### [Task objective]
Copy, word for word, the lines of the listing below from the line with "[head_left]" up to and including the line with "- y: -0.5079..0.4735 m". Drop the pictures.

### [Material supplied]
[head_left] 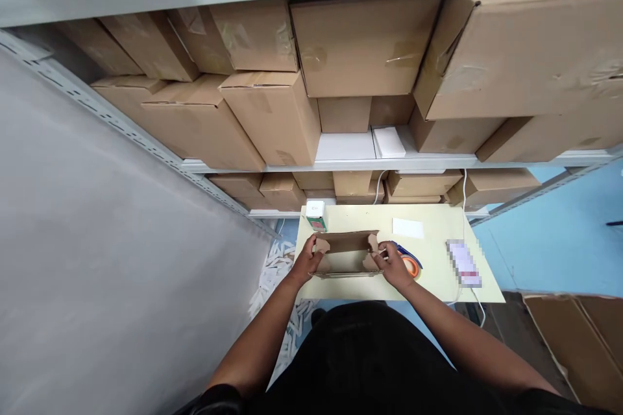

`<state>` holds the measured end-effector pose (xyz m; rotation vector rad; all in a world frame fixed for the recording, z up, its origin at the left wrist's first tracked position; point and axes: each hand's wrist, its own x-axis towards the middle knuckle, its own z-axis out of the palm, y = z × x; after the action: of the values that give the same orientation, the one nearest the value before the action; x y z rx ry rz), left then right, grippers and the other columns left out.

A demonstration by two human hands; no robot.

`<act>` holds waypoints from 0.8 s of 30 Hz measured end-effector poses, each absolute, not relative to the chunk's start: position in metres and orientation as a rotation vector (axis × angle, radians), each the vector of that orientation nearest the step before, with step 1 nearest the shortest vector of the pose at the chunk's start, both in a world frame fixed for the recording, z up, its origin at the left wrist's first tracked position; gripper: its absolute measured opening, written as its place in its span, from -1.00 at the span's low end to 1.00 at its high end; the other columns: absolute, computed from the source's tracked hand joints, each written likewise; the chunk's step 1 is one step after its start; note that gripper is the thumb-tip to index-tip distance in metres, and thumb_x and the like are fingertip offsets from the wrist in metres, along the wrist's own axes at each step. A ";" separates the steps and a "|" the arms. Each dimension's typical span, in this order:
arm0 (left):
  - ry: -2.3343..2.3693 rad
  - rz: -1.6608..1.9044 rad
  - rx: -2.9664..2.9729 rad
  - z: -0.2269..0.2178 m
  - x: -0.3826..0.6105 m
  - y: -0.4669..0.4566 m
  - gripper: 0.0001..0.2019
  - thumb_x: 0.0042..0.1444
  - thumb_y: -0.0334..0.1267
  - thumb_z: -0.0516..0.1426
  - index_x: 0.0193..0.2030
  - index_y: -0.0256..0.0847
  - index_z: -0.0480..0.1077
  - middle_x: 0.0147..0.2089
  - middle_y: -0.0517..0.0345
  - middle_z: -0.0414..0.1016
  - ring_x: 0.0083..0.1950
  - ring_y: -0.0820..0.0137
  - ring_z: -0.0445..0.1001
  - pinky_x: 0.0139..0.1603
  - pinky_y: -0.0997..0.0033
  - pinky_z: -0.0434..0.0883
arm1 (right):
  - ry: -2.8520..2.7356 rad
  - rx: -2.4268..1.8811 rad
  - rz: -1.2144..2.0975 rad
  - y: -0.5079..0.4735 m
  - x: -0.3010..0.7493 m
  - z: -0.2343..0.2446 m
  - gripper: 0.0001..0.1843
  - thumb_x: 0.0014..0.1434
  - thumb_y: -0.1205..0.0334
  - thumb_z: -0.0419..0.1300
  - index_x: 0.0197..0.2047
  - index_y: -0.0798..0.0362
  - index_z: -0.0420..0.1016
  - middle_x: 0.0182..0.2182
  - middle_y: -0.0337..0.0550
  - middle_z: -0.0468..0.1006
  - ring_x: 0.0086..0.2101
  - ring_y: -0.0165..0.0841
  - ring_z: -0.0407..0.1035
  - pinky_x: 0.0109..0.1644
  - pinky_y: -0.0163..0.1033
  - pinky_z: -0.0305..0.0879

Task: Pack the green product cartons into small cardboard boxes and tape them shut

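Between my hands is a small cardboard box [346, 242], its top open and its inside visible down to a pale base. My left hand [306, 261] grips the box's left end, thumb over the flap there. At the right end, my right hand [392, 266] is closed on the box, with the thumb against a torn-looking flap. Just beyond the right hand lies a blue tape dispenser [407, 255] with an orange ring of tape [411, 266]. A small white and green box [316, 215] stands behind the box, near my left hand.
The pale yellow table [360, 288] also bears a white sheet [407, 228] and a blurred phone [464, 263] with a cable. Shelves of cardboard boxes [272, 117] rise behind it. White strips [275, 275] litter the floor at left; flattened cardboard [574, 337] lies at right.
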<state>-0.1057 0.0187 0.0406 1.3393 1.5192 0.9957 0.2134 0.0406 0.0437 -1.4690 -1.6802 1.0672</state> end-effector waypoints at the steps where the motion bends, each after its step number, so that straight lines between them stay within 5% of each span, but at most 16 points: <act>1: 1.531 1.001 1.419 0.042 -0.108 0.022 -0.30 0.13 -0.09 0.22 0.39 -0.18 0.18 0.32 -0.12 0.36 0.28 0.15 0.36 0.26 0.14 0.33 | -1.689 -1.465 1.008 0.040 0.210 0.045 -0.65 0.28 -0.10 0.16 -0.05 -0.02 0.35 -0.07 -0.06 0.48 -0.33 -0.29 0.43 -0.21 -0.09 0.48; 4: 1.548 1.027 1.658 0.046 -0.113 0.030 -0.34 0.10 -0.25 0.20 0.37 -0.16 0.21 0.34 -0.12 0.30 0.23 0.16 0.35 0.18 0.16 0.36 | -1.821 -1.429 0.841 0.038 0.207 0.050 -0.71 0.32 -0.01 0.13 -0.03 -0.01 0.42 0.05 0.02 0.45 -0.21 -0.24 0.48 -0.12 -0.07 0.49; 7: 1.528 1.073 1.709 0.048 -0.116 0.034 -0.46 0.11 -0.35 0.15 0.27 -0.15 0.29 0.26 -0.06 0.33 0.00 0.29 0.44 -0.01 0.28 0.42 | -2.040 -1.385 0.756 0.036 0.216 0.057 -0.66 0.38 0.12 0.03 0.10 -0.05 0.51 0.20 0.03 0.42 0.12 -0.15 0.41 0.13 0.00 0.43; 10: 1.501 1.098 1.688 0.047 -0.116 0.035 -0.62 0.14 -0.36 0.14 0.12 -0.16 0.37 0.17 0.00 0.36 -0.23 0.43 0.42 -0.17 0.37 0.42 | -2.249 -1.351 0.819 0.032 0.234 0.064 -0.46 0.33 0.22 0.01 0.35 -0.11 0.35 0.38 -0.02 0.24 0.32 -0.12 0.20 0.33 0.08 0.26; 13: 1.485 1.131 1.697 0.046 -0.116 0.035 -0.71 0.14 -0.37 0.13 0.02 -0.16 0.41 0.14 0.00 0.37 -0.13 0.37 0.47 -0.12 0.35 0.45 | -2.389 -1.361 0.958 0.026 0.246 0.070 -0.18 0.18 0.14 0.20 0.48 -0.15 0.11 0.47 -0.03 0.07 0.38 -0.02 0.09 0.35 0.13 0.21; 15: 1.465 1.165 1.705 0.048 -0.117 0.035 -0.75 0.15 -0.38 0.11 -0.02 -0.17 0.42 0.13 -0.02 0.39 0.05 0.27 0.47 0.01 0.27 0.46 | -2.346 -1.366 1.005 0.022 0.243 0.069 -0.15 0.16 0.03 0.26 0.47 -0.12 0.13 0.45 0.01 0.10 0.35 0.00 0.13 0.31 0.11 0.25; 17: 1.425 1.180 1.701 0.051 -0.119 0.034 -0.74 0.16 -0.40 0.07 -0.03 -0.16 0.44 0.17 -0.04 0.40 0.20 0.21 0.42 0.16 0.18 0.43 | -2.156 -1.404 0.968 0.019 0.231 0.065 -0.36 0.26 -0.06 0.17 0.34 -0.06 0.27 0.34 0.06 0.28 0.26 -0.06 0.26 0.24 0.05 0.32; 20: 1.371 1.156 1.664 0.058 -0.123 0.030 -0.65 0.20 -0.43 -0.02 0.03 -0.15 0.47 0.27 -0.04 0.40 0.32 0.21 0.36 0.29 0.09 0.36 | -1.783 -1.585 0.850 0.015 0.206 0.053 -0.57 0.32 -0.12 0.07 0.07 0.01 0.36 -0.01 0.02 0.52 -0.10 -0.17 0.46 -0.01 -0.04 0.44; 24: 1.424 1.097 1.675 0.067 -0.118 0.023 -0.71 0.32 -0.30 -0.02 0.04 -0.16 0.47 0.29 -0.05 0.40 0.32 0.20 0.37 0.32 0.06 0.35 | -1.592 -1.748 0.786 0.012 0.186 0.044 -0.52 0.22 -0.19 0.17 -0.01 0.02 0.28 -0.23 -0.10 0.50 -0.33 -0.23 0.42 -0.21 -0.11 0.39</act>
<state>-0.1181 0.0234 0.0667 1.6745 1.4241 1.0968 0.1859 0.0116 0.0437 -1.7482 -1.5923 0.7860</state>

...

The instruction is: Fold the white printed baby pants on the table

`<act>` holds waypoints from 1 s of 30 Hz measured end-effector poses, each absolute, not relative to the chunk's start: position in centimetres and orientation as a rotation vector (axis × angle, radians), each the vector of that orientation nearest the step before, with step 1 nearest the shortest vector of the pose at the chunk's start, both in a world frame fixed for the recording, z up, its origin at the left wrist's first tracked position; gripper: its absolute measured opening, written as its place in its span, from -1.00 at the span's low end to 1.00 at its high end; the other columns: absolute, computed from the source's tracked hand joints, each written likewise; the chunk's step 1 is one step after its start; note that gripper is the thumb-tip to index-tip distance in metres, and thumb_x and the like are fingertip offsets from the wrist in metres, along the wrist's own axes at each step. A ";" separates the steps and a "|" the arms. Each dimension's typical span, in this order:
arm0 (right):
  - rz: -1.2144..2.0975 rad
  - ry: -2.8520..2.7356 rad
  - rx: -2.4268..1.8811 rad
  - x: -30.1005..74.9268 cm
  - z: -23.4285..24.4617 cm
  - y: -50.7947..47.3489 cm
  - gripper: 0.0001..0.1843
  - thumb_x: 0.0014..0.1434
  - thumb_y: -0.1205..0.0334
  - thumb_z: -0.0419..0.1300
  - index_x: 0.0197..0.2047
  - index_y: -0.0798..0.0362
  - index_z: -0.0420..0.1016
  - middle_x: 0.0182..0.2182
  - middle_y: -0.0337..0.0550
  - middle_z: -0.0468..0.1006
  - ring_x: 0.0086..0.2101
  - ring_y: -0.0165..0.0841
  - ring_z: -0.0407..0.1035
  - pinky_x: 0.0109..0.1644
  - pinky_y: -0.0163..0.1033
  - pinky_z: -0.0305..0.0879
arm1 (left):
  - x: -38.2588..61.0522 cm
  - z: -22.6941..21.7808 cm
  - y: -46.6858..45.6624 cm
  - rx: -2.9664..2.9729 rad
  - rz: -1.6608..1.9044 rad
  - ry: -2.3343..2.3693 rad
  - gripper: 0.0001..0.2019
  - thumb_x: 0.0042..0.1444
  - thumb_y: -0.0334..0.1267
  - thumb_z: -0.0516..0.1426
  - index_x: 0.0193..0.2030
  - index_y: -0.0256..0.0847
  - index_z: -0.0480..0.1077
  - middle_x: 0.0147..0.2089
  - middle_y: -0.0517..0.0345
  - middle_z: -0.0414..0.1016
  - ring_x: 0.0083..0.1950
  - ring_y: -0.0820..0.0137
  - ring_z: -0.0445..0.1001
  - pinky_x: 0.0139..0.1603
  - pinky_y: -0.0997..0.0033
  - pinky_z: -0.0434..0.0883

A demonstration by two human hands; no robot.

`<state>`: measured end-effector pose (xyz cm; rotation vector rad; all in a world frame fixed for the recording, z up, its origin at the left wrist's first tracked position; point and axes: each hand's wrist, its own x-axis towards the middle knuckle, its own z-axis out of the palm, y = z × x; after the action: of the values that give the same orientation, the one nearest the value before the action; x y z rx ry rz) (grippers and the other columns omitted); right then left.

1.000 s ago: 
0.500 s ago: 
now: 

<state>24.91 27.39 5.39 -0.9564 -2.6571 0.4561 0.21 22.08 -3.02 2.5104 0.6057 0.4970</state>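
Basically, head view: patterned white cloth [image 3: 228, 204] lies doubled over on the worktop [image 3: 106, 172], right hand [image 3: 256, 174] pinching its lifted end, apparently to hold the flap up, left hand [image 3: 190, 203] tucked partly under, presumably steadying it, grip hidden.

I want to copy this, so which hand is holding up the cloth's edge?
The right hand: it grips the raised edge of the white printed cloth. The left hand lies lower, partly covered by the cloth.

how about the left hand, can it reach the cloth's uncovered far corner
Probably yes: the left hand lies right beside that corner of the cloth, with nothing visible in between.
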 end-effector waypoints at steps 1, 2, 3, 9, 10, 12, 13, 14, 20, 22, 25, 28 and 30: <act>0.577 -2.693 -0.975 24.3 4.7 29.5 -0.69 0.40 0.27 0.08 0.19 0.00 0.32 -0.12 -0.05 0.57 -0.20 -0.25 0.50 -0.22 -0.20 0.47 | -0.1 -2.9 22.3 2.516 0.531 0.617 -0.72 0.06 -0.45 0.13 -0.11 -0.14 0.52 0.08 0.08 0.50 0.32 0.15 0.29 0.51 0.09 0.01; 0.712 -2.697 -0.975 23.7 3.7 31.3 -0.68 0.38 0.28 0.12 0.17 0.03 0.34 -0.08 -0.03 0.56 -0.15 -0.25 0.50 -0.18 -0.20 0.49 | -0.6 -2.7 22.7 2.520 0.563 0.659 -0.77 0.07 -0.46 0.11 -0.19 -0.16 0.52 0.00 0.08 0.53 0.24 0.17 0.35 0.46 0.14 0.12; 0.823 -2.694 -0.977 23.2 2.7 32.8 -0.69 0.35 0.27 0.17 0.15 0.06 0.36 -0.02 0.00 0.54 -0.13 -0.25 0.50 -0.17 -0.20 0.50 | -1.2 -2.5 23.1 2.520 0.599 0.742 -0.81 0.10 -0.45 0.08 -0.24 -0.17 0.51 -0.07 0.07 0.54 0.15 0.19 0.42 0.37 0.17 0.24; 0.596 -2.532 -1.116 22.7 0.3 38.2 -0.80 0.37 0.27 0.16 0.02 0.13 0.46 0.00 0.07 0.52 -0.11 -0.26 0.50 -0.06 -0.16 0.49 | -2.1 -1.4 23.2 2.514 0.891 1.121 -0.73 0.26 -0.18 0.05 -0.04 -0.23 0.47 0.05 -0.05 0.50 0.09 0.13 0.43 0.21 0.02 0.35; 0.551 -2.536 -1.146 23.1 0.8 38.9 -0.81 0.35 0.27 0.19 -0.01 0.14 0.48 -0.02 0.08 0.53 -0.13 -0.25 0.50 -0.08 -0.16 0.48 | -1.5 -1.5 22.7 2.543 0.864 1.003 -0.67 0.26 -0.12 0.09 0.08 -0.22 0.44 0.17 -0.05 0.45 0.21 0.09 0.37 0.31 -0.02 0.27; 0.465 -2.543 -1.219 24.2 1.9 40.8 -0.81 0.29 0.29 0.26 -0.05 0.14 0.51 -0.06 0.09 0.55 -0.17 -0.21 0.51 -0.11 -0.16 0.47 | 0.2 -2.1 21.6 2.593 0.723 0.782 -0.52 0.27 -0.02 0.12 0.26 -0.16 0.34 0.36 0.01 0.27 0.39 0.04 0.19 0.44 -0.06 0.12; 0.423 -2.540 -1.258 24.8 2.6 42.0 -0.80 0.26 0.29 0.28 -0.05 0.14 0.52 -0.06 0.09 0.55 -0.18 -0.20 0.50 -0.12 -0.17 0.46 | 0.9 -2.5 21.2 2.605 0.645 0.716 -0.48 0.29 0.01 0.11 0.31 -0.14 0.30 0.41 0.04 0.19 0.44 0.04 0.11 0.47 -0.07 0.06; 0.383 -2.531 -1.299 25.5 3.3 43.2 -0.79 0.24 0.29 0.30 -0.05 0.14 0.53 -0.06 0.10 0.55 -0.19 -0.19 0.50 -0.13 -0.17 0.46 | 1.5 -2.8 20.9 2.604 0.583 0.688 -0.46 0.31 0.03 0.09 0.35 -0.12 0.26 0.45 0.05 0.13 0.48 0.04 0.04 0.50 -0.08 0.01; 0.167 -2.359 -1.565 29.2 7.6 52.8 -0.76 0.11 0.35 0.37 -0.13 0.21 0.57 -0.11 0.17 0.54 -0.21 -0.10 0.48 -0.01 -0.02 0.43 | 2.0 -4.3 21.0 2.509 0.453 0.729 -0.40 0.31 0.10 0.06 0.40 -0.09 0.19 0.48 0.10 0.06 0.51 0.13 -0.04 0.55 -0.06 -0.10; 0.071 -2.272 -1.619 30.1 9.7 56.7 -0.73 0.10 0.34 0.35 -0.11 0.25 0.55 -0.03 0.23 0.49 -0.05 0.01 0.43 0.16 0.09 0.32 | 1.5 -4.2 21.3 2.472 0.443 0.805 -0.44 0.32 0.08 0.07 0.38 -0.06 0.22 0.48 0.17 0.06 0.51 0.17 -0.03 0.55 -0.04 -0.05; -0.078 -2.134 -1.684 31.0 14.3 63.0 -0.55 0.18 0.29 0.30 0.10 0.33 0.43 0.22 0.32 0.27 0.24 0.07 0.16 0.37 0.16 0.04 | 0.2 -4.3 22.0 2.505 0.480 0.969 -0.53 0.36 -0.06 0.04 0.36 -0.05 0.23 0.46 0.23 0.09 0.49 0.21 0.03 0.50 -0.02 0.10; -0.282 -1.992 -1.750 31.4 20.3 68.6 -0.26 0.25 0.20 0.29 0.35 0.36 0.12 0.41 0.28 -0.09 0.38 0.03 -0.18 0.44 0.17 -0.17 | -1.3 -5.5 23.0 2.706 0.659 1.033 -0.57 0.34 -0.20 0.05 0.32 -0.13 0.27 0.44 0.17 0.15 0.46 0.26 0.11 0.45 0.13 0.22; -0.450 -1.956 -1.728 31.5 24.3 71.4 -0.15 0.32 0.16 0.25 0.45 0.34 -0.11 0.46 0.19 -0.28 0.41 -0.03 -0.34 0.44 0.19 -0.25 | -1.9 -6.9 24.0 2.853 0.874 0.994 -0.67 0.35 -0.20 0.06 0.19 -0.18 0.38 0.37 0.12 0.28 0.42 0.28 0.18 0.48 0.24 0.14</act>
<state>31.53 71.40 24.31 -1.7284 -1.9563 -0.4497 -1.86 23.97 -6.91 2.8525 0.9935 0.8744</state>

### [Answer to this task]
[head_left] 

`<state>` holds the measured end-effector pose (xyz m; rotation vector rad; all in a world frame fixed for the recording, z up, its origin at the left wrist's first tracked position; point and axes: each hand's wrist, its own x-axis towards the middle knuckle, its own z-axis out of the palm, y = z × x; after the action: of the values that give the same orientation, the one nearest the value before the action; x y z rx ry rz), left then right, grippers and the other columns left out.

A demonstration by two human hands; no robot.

`<act>` holds waypoints from 0.8 s of 30 Hz measured end-effector poses, each absolute, not relative to the chunk's start: position in metres and orientation as a rotation vector (axis × angle, radians), each the vector of that orientation nearest the step before, with step 1 nearest the shortest vector of the pose at the chunk's start, both in a world frame fixed for the recording, z up, its origin at the left wrist's first tracked position; gripper: its absolute measured opening, written as its place in its span, from -1.00 at the span's low end to 1.00 at its high end; the other columns: absolute, computed from the source's tracked hand joints, each written likewise; the chunk's step 1 is one step after its start; note that gripper is the thumb-tip to index-tip distance in metres, and thumb_x and the like are fingertip offsets from the wrist in metres, along the wrist's own axes at each step. A ";" separates the steps and a "|" the arms. Each dimension's typical span, in this order:
arm0 (left):
  - ry: -2.3343..2.3693 rad
  - rz: -1.6608..1.9044 rad
  - rx: -2.9664..2.9729 rad
  - z: -0.2269..0.2178 m
  - x: -0.3826..0.6105 m
  - y: -0.4669..0.4566 m
  - gripper: 0.0001..0.2019
  - thumb_x: 0.0042..0.1444
  - thumb_y: -0.0334..0.1267
  - thumb_z: -0.0516..0.1426
  - index_x: 0.0193..0.2030
  - index_y: -0.0256..0.0847
  - index_z: -0.0480..0.1077
  - middle_x: 0.0147..0.2089
  - middle_y: -0.0517..0.0345
  - middle_z: -0.0414..0.1016
  - ring_x: 0.0083..0.1950
  - ring_y: -0.0820..0.0137
  - ring_z: -0.0445..0.1001
  - pinky_x: 0.0139..0.1603
  - pinky_y: -0.0997..0.0033
  - pinky_z: -0.0434..0.0883
arm1 (right):
  - ry: -2.8520..2.7356 rad
  - rx: -2.4268..1.8811 rad
  - rz: -1.2144..2.0975 rad
  - y: -0.5079..0.4735 m

The exercise is finished.